Wild Country is another track that's worth a listen. It's a pointed look at regrets, those we keep and those we lie about to avoid the judgements of others. But Cameron isn't content in criminalizing any past mistakes. The lesson learned it to avoid those who would judge you for your past.
Although Seaside is an overtly simple love ballad, Cameron and his band — which includes Aiden Brant-Briscall, Josh Daignault, and Andy Shauf — manage to hold it together. It's not great, but it is better than You'll Never Go, which is best if it's skipped all together.
Instead of those two tracks, Grow is worth the download, a relatively straightforward and honest track about it being its easier to run away when you are young before everything ties you down. Cameron hangs onto the image of his own youth, perhaps, close enough that his offer to run away feels like it is being made today.
Wake Owl is a band to watch, led by a talented songwriter.
Wake Owl easily deserves to be added to the watch list, as three of the tracks really make the case that Cameron will only get better as he broadens his songwriting beyond his experiences. He seems more comfortable being contemplative than romantic.
The sixth track, a bonus track that features the demo version of Gold on the EP, makes the case. Although the studio version is more memorable as a richly textured and more complete track, the demo gives Cameron a brilliantly confessional twist. This is pretty great because it's not a confessional as much as it is a solid piece of writing by an empathetic songwriter. And we respect that.
Wild Country By Wake Owl Frees 5.4 On The Liquid Hip Richter Scale.

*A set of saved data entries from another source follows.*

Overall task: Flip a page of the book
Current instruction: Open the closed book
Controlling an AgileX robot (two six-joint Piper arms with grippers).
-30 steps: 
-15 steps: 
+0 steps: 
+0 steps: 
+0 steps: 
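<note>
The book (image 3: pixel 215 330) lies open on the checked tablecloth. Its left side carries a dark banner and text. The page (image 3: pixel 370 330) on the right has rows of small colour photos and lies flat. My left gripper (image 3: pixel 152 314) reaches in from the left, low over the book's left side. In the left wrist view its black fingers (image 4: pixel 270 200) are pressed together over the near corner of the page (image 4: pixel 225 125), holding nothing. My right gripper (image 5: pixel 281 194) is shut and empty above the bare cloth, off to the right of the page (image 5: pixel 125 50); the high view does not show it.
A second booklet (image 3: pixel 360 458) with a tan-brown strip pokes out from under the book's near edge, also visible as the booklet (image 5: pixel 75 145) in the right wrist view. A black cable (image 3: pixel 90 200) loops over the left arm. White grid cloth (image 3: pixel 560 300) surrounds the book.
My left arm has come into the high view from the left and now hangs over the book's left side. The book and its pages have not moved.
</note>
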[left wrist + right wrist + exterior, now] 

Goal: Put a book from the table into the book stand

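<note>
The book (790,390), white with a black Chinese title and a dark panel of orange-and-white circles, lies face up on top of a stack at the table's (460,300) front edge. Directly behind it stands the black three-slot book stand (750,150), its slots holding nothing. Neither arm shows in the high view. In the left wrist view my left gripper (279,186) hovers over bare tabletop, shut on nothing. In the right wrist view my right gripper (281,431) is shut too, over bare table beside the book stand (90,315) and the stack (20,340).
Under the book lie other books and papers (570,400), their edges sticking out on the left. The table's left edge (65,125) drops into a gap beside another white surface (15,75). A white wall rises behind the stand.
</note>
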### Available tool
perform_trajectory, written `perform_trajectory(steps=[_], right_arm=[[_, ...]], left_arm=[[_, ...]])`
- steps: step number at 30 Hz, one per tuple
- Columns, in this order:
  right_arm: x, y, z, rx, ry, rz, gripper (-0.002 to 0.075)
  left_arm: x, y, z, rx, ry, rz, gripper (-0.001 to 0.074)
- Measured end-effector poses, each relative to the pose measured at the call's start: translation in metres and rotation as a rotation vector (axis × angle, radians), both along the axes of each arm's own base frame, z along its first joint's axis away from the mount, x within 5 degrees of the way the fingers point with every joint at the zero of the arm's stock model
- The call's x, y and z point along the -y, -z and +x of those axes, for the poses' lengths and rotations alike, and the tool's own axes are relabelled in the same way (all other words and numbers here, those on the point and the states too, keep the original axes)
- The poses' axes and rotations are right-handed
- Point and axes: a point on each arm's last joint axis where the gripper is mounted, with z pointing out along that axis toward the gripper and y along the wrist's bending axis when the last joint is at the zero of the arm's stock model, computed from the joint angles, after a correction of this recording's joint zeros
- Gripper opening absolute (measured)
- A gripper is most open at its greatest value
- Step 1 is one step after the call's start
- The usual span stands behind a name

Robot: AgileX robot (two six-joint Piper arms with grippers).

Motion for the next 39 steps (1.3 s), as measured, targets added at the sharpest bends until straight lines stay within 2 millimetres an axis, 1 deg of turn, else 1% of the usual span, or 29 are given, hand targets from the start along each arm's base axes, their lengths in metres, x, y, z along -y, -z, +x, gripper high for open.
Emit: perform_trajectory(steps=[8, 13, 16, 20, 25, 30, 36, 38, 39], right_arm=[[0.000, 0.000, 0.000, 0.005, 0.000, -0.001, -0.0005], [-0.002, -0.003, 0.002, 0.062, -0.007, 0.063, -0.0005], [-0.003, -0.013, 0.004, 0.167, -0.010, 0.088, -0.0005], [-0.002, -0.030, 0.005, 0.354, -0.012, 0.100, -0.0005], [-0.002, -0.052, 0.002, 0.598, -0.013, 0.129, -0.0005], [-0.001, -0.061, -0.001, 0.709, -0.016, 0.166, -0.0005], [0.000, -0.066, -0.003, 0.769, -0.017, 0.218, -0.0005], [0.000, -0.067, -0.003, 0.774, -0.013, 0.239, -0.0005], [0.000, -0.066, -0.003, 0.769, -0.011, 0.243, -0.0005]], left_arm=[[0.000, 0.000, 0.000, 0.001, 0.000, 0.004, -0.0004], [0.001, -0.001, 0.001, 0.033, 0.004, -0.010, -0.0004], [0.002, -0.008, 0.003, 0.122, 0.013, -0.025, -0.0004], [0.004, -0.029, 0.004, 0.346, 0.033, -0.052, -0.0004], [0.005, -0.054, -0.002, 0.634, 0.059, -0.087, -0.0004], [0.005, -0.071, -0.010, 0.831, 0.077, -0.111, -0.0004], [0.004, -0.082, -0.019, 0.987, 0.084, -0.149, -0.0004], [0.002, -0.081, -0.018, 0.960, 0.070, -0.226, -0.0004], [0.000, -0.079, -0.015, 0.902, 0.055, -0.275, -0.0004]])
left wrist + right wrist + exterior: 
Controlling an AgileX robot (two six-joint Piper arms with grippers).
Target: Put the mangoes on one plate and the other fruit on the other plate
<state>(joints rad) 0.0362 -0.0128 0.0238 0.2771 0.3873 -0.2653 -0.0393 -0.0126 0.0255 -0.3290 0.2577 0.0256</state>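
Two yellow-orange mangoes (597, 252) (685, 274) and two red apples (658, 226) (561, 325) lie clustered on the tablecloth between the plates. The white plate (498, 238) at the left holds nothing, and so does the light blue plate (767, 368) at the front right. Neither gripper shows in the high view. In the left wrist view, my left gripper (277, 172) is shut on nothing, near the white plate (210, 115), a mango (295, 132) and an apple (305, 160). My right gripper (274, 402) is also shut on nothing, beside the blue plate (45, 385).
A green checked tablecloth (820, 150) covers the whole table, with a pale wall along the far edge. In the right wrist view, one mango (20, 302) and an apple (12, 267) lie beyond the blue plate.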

Another reason to like Wake Owl is that Cameron seems so perfectly comfortable within the confines of a relaxed, rural fold rock. Not everybody does (especially songwriters who mostly started with a healthy diet of rap in their tweens). But even more than that, Cameron's experience includes a worldly wide openness to a genre that so many mistake as always having to be isolated.
Wild Country EP by Wake Owl is available on Amazon. You can also download the EP or select tracks from iTunes. A physical CD is also planned; Barnes & Noble currently lists it under pre-order. Wake Owl currently has a heavy tour schedule in February and March. Check for dates on Facebook.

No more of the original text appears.